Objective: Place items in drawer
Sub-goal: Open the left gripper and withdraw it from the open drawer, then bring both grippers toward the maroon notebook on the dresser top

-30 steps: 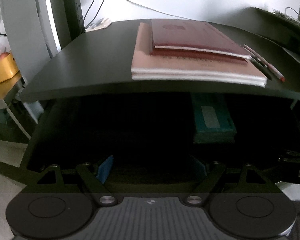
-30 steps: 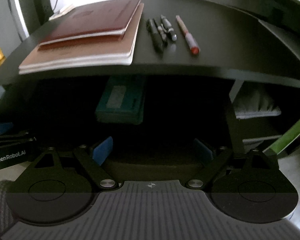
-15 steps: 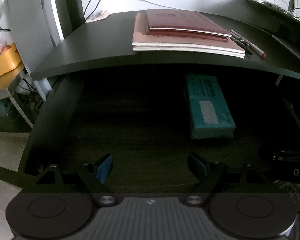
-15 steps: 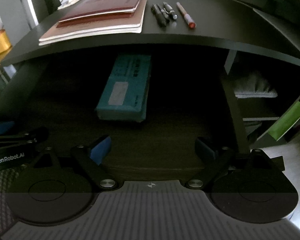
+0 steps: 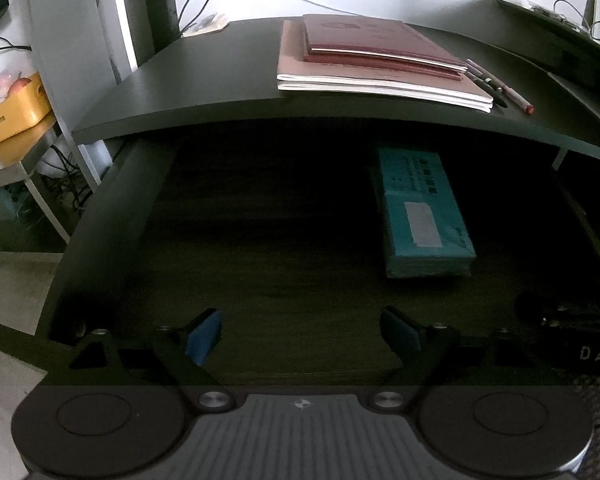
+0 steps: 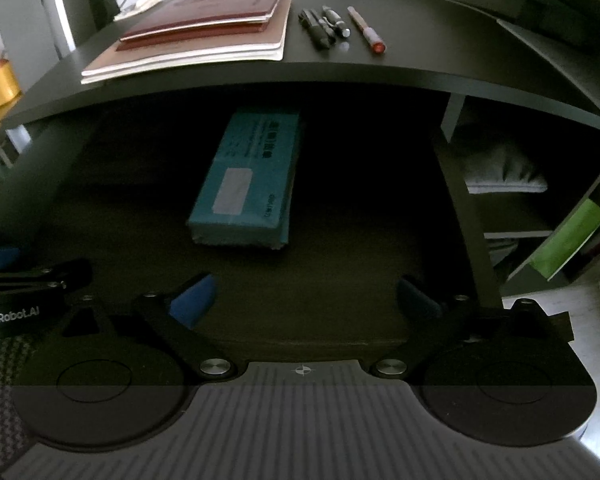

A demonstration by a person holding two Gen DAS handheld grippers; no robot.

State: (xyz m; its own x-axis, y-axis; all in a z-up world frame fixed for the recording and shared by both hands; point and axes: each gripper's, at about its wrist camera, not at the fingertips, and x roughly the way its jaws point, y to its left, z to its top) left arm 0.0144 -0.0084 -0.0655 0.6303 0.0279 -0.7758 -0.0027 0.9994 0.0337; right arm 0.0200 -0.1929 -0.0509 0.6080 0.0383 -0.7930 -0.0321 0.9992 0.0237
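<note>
Drawer [image 5: 112, 216] open under tabletop [image 5: 220, 76]; both hand-held grippers [image 5: 300, 334] [image 6: 306, 298] opening, empty. Risk: notebooks [image 6: 204, 32] overhanging tabletop edge slip, pens [image 6: 324, 28] roll during pickup.

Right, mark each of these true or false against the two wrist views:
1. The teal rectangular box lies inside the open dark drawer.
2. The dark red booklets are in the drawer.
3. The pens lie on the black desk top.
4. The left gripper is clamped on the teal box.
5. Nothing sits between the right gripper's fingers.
1. True. The teal rectangular box lies flat on the floor of the open dark drawer.
2. False. The dark red booklets are stacked on a tan notebook on the black desk top.
3. True. The pens lie beside the stack.
4. False. The left gripper is opening, with only drawer floor between its fingers.
5. True. The right gripper is opening, empty.
</note>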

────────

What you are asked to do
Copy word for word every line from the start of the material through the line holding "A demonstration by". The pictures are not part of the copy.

Response
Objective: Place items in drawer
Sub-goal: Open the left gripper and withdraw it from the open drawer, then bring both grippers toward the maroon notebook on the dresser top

-30 steps: 
-30 steps: 
-15 steps: 
-15 steps: 
+0 steps: 
+0 steps: 

A demonstration by a person holding two Gen DAS handheld grippers; no robot.

With this, there is nothing more to the exercise.